Sequence end code in an own sample
In the quicktime mapping specification it is required, that the sequence end code (a 13 byte string telling that the stream ends here) must be in an own sample. This is a mess, since for all Quicktime codecs I know (even the most disgusting ones) 1 sample always corresponds to 1 frame. Having a sample, which is no frame, screws up the timing because there is a "duration" associated with the sequence-end-sample, which makes the total stream duration seem larger than is actually is. Also, a frame accurate demuxer will expect one frame more than the file actually has. For both libquicktime and gmerlin-avdecoder I wrote workarounds for this (they simply discard the last packet).

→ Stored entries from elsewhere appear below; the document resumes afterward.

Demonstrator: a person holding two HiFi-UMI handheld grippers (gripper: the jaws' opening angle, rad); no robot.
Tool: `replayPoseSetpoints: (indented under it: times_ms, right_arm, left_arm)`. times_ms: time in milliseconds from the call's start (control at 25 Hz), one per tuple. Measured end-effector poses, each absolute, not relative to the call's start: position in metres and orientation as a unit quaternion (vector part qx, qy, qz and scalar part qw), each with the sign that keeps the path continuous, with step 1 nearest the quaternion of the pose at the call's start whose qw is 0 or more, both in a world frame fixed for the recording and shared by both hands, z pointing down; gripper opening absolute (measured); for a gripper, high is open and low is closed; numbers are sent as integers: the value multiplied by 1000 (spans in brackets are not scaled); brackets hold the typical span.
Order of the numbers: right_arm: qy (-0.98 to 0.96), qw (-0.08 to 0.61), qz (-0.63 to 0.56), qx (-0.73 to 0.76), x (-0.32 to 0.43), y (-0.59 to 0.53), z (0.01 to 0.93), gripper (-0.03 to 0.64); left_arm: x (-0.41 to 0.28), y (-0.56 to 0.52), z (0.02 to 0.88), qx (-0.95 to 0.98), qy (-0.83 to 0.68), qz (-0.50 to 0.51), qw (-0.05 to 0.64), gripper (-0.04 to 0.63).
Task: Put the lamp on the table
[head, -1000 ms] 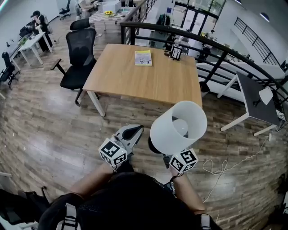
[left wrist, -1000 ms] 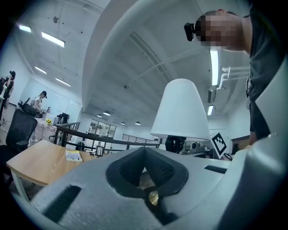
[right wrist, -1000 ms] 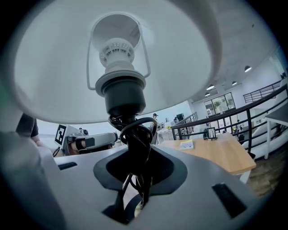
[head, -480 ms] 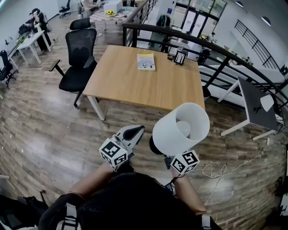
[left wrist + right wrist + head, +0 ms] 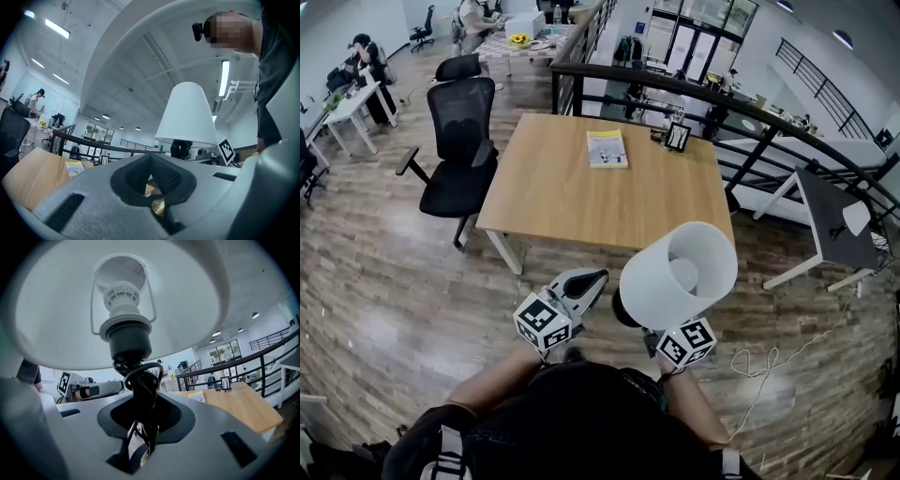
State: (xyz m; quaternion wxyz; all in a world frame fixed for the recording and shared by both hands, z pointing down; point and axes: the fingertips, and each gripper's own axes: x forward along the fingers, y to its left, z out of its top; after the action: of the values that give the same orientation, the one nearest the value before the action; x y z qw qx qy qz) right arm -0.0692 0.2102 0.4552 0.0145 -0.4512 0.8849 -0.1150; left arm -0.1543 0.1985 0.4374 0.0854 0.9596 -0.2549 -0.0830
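Right gripper view: right gripper [image 5: 140,427] level, clamping lamp [image 5: 124,336].

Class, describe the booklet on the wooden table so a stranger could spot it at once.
Start at the big wooden table beside the black railing. Near its far edge lies a flat booklet. It is the only yellow thing lying there; its neighbour, a small black frame, stands upright nearer the corner.

**Bright, even, bent by fisheye**

Lit from ceiling strip lights [image 5: 224,77] and glass doors [image 5: 703,33]. Soft sheen on the wood floor [image 5: 375,300], pale glow inside the lamp [image 5: 187,296]. Bowed at the edges, black in the gripper-view corners, blurred close up.
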Motion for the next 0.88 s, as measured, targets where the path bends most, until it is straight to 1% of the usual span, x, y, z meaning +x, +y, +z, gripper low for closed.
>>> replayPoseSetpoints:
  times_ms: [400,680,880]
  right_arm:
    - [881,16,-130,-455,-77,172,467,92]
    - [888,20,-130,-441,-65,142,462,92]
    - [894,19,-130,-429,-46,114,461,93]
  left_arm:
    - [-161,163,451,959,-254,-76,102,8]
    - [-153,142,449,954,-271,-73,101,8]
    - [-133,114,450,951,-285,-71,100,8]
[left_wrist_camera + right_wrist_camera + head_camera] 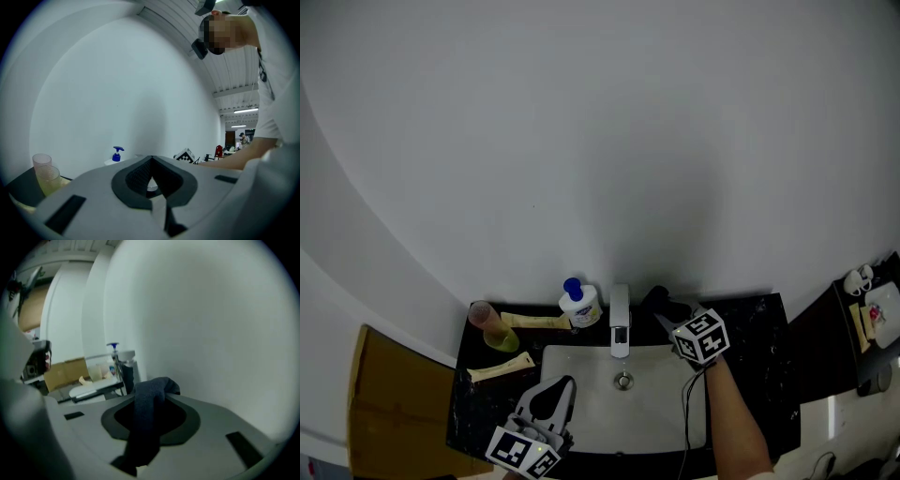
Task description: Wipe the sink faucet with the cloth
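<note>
**Step in hand: bringing the cloth to the faucet.** The right tool is pinching the dark cloth. In the right gripper view the cloth is clamped between the jaws, bunched above them with a tail hanging down in front. The cloth sits over the back of the worktop, just right of the faucet. It appears to be apart from the faucet, so wiping has probably not begun.

**Left tool.** The left tool hovers over the front left corner of the sink, well apart from the faucet. Its jaws are pressed together at the tips with nothing between them.

**Next move (judgement).**
1. Shift the right tool leftward until the bunched cloth meets the faucet body.
2. Press with the cloth only, keeping the hard jaw tips off the metal.
3. Run the cloth along the top and spout, then down the sides.

**Surroundings and obstructions.**
- A soap bottle with a blue pump stands just left of the faucet. A stroke carried too far round that side could knock it.
- A cup and two beige packets lie further left, outside the likely wiping path.
- The wall is close behind the faucet, leaving little room at the rear.
</note>
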The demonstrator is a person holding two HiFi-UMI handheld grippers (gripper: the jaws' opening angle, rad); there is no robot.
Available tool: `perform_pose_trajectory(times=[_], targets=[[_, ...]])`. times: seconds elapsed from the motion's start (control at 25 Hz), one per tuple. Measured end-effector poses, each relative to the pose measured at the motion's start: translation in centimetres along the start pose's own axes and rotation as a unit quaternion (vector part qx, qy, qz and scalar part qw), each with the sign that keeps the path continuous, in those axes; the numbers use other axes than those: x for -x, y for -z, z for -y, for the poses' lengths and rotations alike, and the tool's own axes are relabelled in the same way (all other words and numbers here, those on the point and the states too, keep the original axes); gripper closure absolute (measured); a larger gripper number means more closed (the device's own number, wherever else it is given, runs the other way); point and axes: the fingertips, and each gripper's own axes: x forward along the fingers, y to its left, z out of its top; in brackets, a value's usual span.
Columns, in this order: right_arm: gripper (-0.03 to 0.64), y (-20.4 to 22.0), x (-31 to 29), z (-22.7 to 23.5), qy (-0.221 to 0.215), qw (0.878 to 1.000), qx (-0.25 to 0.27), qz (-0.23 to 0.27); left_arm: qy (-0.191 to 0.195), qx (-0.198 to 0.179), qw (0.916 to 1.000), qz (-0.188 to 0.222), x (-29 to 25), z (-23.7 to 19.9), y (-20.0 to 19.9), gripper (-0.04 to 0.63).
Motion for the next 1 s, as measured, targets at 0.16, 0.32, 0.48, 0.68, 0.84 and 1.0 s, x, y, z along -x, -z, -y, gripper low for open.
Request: perform_pose_trajectory(times=[0.16,0.32,0.48,0.68,0.84,1.0], targets=[[0.514,3.6,-2.4,-1.6,0.003,0.994,0.071,-0.084,-0.008,0.0,1.0,0.001,0.2,-0.4,0.0,0.597],[0.514,3.8,-4.3,-3.5,-0.008,0.991,0.094,-0.098,-0.013,0.003,0.9999,0.001,0.4,-0.6,0.2,0.597],[0.514,0.8,-3.8,-3.9,-0.011,0.997,0.072,-0.039,-0.017,0.005,0.9998,0.005,0.6,-0.9,0.0,0.597],[0.514,-9.2,1.5,-4.4,-0.038,0.99,0.043,0.13,-0.01,0.003,0.9999,0.008,-0.1,-0.7,-0.4,0.597],[0.514,-12.6,4.5,-3.5,-0.025,0.981,0.018,0.193,-0.014,0.003,0.9998,0.016,-0.7,-0.4,-1.2,0.597],[0.514,-5.6,1.4,-0.1,0.065,0.995,0.054,0.054,-0.006,0.004,0.9999,0.011,-0.3,-0.5,-0.7,0.597]])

If I had written the mapping spec, I would require the sequence end code to be appended to the last frame (in the same sample). In addition it can be made optional since it's not really needed in quicktime.

If libquicktime encodes dirac files, everything is done according to the spec. Conformance to the spec is more important than my personal opinion about it :)

No ctts atom required
Quicktime timestamps (as given by the stts atom) are decoding timestamps. For all low-delay streams (i.e. streams without B-frames), these are equal to the presentation timestamps. For H.264 and MPEG4 ASP streams with B-frames, the ctts atom specifies the difference between PTS and DTS for each frame and lets the demuxer calculate correct presentation timestamps without touching the video data. If the ctts atom is missing, such quicktime files become as disgusting as AVIs with B-frames. Unfortunately the ctts atom isn't required by the mapping spec, which means we'll see such files in the wild.

The good news is, that the ctts atom isn't mentioned at all in the spec. From this I conclude that it is not forbidden either. Therefore, libquicktime always writes a ctts atom if the stream has B-frames.

On the decoding side (in gmerlin-avdecoder), the quicktime demuxer checks if a dirac stream has a ctts atom. If yes, it is used and everything is fine. If not (i.e. if the file wasn't written by libquicktime), a parser is fired up and an index must be built if one wants sample accuracy. The good news is that the parser is pretty simple and the same thing is needed anyway for decoding dirac in MPEG transport streams.

Other news

gmerlin-avdecoder also supports Dirac in Ogg and MPEG-2 transport streams.